Is it a problem if I'm partitioning by hash using the primary key as parameter? Let's suppose to have lot of records in table TS1 (millions) I will receive some perfomance benefits from this partitioning?


Solution

  • "Most of the queries uses ID, CID, PID in where clause"

    This means most queries are single row lookups on the primary key, so there is no way partition elimination can make things faster. All it might do is make those few queries which don't use the key slower (because say reads using an index range scan might not be as performative).

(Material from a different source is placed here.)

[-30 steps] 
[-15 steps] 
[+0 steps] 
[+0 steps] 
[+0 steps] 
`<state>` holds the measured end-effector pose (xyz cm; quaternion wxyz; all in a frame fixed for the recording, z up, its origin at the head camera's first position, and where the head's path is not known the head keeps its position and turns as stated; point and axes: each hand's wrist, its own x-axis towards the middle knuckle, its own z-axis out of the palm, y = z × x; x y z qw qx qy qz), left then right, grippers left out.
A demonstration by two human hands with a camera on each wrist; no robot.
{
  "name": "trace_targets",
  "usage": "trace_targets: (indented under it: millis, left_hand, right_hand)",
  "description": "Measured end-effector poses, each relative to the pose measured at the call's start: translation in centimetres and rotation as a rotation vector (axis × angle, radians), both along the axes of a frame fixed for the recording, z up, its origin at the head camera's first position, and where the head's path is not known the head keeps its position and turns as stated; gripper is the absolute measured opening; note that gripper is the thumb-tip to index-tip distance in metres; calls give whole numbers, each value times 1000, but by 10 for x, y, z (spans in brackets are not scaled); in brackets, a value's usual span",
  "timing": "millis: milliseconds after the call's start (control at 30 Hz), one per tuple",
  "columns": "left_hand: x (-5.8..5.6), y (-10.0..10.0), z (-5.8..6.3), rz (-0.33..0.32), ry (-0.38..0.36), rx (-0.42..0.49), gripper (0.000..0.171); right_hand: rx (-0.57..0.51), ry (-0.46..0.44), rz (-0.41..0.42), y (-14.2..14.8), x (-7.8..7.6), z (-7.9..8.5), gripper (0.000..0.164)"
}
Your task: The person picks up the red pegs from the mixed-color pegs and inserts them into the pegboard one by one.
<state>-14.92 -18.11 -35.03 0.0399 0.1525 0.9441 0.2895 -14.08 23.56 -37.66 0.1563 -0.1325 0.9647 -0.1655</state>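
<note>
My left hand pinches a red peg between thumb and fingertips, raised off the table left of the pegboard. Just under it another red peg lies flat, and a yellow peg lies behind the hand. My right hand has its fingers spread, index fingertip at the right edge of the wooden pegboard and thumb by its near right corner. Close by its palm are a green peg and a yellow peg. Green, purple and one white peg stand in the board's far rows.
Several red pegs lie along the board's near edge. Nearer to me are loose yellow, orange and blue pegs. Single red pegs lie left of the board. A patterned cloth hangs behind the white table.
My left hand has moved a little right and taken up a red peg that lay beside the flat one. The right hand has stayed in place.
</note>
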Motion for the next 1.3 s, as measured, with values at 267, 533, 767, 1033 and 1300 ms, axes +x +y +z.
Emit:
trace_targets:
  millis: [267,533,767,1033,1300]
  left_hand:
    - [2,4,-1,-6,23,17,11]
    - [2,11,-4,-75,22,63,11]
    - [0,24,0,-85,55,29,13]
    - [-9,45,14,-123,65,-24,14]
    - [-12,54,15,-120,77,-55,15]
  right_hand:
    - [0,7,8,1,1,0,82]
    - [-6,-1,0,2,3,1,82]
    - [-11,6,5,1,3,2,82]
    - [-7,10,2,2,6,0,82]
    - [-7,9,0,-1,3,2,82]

    There are three reasons to implement Partitioning. They are:

    • data management. We can load data into a single partition using partition exchange, or zap data using drop or truncate partition with no impact on the rest of the table.
    • availability. We can have a separate tablespace for each partition which localises the impact of datafile corruption or similar.
    • performance. Queries which work with the grain of the partitioning key may benefit from partition pruning. Queries which might benefit are those which will execute a range scan; if we load a million rows into a table each day and we generally want to retrieve records for a given day we would get a lot of benefit from partitioning by day.
    • concurrent DML. If our application has a large number of users inserting, changing and deleting records we may have e.g. waits for ITL slots or latch contention, some times known. hot blocks. Hash partitioning can help here, by distributing inserts and hence all other activity across the whole table.

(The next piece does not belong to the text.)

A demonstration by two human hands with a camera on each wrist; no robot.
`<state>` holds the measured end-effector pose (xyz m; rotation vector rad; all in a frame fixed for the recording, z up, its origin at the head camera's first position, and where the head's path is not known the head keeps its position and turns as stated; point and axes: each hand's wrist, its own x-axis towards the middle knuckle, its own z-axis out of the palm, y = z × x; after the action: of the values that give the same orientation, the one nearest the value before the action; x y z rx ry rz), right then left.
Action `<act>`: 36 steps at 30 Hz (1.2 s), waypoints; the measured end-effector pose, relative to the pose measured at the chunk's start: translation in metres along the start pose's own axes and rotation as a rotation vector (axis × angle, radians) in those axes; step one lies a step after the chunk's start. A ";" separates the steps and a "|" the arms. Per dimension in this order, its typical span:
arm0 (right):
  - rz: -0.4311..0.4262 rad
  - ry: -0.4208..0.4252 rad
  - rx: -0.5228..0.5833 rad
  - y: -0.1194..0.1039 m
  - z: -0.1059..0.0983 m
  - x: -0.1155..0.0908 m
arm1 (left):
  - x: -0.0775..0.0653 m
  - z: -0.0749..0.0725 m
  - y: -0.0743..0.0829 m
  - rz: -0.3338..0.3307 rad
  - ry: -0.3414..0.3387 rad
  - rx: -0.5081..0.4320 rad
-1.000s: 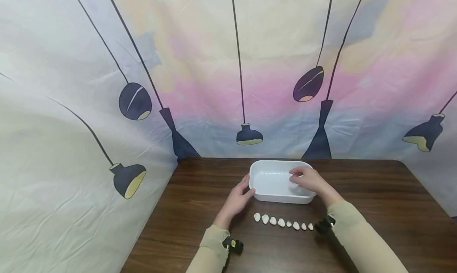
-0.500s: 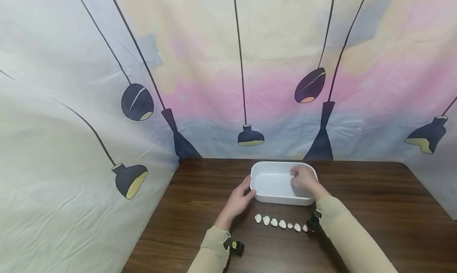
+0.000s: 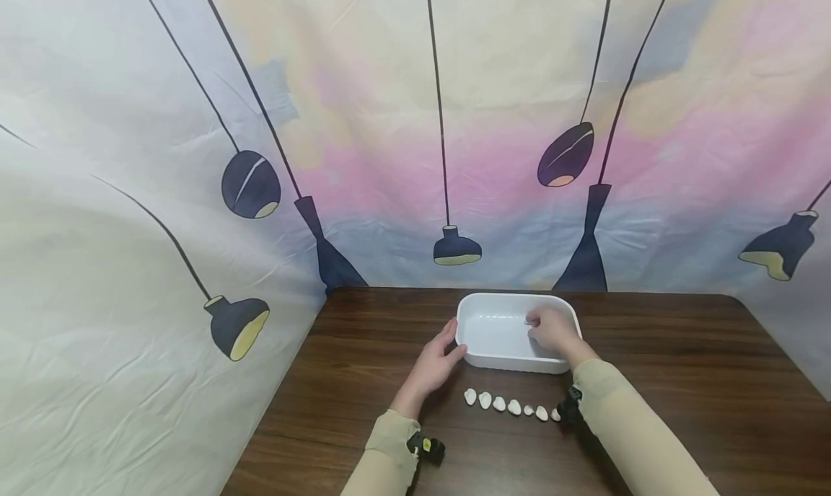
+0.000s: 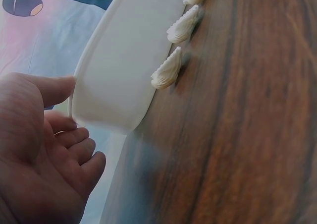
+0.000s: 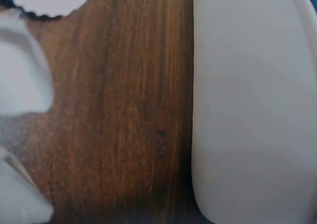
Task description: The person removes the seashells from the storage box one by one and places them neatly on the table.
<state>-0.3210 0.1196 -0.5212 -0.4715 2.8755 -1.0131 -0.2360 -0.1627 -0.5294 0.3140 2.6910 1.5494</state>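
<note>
A white rectangular dish (image 3: 513, 365) stands on the dark wooden table. My left hand (image 3: 433, 360) holds its left end, thumb at the near corner and fingers along the outer side; the left wrist view shows thumb and forefinger at the rim. My right hand (image 3: 553, 330) reaches inside the dish toward the right, fingers bent and pinching a small white seashell (image 3: 529, 322), mostly hidden by the fingers. In front of the dish lies a row of several white ribbed seashells (image 3: 499, 404). The row's right end is partly covered by the right wrist camera.
The brown wood-grain table (image 3: 363, 337) extends to both sides of the dish. Behind it hangs a cloth backdrop (image 3: 506, 164) printed with dark lamps. Black cameras are strapped at both wrists, the left wrist camera (image 3: 428, 449) left of the shell row.
My right hand has lowered further into the dish with the seashell. Its wrist camera has moved left over the row's right end. The left hand stays at the dish.
</note>
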 end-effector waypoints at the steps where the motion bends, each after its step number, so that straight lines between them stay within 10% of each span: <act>1: 0.002 0.001 0.003 0.000 0.000 0.001 | 0.000 0.000 0.000 0.000 0.001 0.002; 36: -0.001 0.011 -0.054 -0.005 0.006 0.003 | -0.001 0.000 0.002 -0.010 0.004 0.003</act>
<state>-0.3219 0.1110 -0.5226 -0.4727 2.9185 -0.9437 -0.2345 -0.1624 -0.5280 0.2969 2.6939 1.5460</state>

    Partitioning by a hash of ("ID", CID, PID) won't help you with performance, if the usage profile is as you describe. Nor will it give you any data management advantage. It seems unlikely you're interested in the availability benefits (because millions of rows seems too small a number to worry about).

    So that leaves concurrent DML. If the performance problem you are trying to solve is writing rather than reading and the pattern of concurrent activity aligns with some aspect of the primary key (say most DML is for the newest rows) then perhaps hash partitioning will alleviate the latch contention. If that sounds like your situation you should test Partitioning in an environment with Production-like volumes of data and Production levels of activity. (Not always easy to do.)

    Otherwise Partitioning seems like a solution in search of a problem.